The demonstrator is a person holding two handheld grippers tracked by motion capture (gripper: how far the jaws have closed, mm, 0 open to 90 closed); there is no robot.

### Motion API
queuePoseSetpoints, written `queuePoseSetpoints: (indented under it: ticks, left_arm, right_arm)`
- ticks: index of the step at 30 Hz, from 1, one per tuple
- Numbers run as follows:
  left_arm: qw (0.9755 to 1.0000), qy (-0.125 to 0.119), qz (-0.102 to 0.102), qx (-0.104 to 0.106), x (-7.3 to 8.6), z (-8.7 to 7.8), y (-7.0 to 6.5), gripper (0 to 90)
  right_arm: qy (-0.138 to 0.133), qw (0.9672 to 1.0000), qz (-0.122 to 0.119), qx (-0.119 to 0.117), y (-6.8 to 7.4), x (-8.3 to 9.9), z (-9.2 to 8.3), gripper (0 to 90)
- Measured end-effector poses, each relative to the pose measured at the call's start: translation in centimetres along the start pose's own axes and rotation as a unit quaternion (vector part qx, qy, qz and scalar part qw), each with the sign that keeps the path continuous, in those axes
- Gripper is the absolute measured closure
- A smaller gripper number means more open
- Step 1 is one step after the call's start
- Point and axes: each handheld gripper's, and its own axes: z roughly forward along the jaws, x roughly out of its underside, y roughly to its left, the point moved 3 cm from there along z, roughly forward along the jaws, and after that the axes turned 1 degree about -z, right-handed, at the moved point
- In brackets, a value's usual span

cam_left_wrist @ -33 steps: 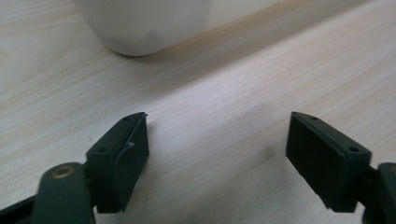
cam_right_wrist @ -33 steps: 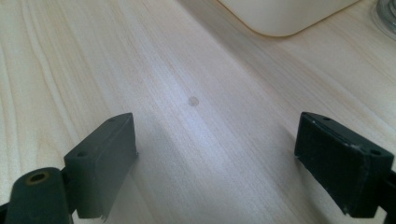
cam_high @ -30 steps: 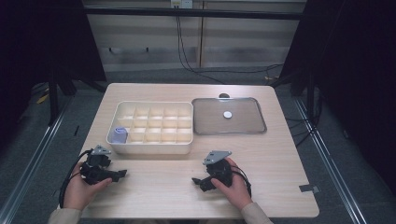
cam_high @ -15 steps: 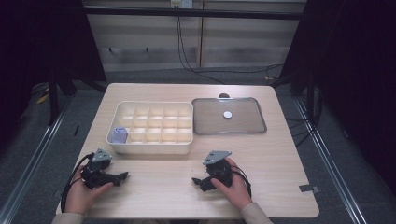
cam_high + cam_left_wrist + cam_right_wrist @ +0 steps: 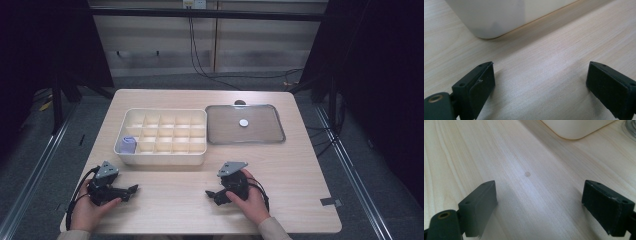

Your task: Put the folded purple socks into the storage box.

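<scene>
My left gripper point(image 5: 131, 189) lies low over the wooden table near its front left, held in a hand and pointing right. In the left gripper view its jaws point(image 5: 540, 80) stand wide apart over bare wood; they have just been opening, with nothing between them. My right gripper point(image 5: 210, 194) rests at the front centre-right and points left. Its jaws point(image 5: 540, 200) are open too, with bare wood between them. A cream compartment box point(image 5: 165, 159) sits beyond both, with a pale purple item point(image 5: 129, 145) in its near-left cell.
A grey metal tray point(image 5: 220, 136) to the right of the box holds a small white disc point(image 5: 243, 122). The box's rounded corner point(image 5: 491, 22) is close ahead of the left jaws, and its other corner point(image 5: 576, 128) lies ahead of the right jaws. A dark tape strip point(image 5: 331, 202) lies near the front right edge.
The left hand has edged slightly toward the table's front edge. The right hand has kept still.
</scene>
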Motion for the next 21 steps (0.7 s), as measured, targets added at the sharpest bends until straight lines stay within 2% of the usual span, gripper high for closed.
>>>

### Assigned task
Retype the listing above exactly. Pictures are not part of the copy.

### Response to the exercise
The demonstrator is a person holding two handheld grippers tracked by motion capture (gripper: how far the jaws have closed, mm, 0 open to 90 closed); there is no robot.

### Motion API
queuePoseSetpoints, written `queuePoseSetpoints: (indented under it: ticks, left_arm, right_arm)`
- ticks: index of the step at 30 Hz, from 1, one per tuple
- Numbers run as follows:
  left_arm: qw (0.9755 to 1.0000), qy (-0.125 to 0.119), qz (-0.102 to 0.102), qx (-0.104 to 0.106), x (-7.3 to 8.6), z (-8.7 to 7.8), y (-7.0 to 6.5), gripper (0 to 90)
  right_arm: qy (-0.138 to 0.133), qw (0.9672 to 1.0000), qz (-0.122 to 0.119), qx (-0.119 to 0.117), y (-6.8 to 7.4), x (-8.3 to 9.9), z (-9.2 to 8.3), gripper (0 to 90)
- Measured end-effector poses, each relative to the pose measured at the call's start: translation in centimetres along the start pose's own axes and rotation as a unit quaternion (vector part qx, qy, qz and scalar part qw), each with the sign that keeps the path continuous, in those axes
- Gripper is the absolute measured closure
- A smaller gripper number means more open
- Step 1 is one step after the call's start
- Point and axes: each handheld gripper's, and its own axes: z roughly forward along the jaws, x roughly out of its underside, y roughly to its left, the point moved 3 cm from there along z, roughly forward along the jaws, and after that the axes turned 1 degree about -z, right-handed, at the moved point
- In brackets, a value's usual span

cam_left_wrist @ -33 steps: 
cam_right_wrist @ -33 steps: 
cam_high @ -30 steps: 
cam_high @ -15 steps: 
cam_high + cam_left_wrist + cam_right_wrist @ +0 steps: 

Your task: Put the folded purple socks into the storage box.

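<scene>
My left gripper point(image 5: 131, 189) lies low over the wooden table near its front left, held in a hand and pointing right. In the left gripper view its jaws point(image 5: 540, 80) stand wide apart over bare wood; they have just been opening, with nothing between them. My right gripper point(image 5: 210, 194) rests at the front centre-right and points left. Its jaws point(image 5: 540, 200) are open too, with bare wood between them. A cream compartment box point(image 5: 165, 159) sits beyond both, with a pale purple item point(image 5: 129, 145) in its near-left cell.
A grey metal tray point(image 5: 220, 136) to the right of the box holds a small white disc point(image 5: 243, 122). The box's rounded corner point(image 5: 491, 22) is close ahead of the left jaws, and its other corner point(image 5: 576, 128) lies ahead of the right jaws. A dark tape strip point(image 5: 331, 202) lies near the front right edge.
The left hand has edged slightly toward the table's front edge. The right hand has kept still.
</scene>
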Motion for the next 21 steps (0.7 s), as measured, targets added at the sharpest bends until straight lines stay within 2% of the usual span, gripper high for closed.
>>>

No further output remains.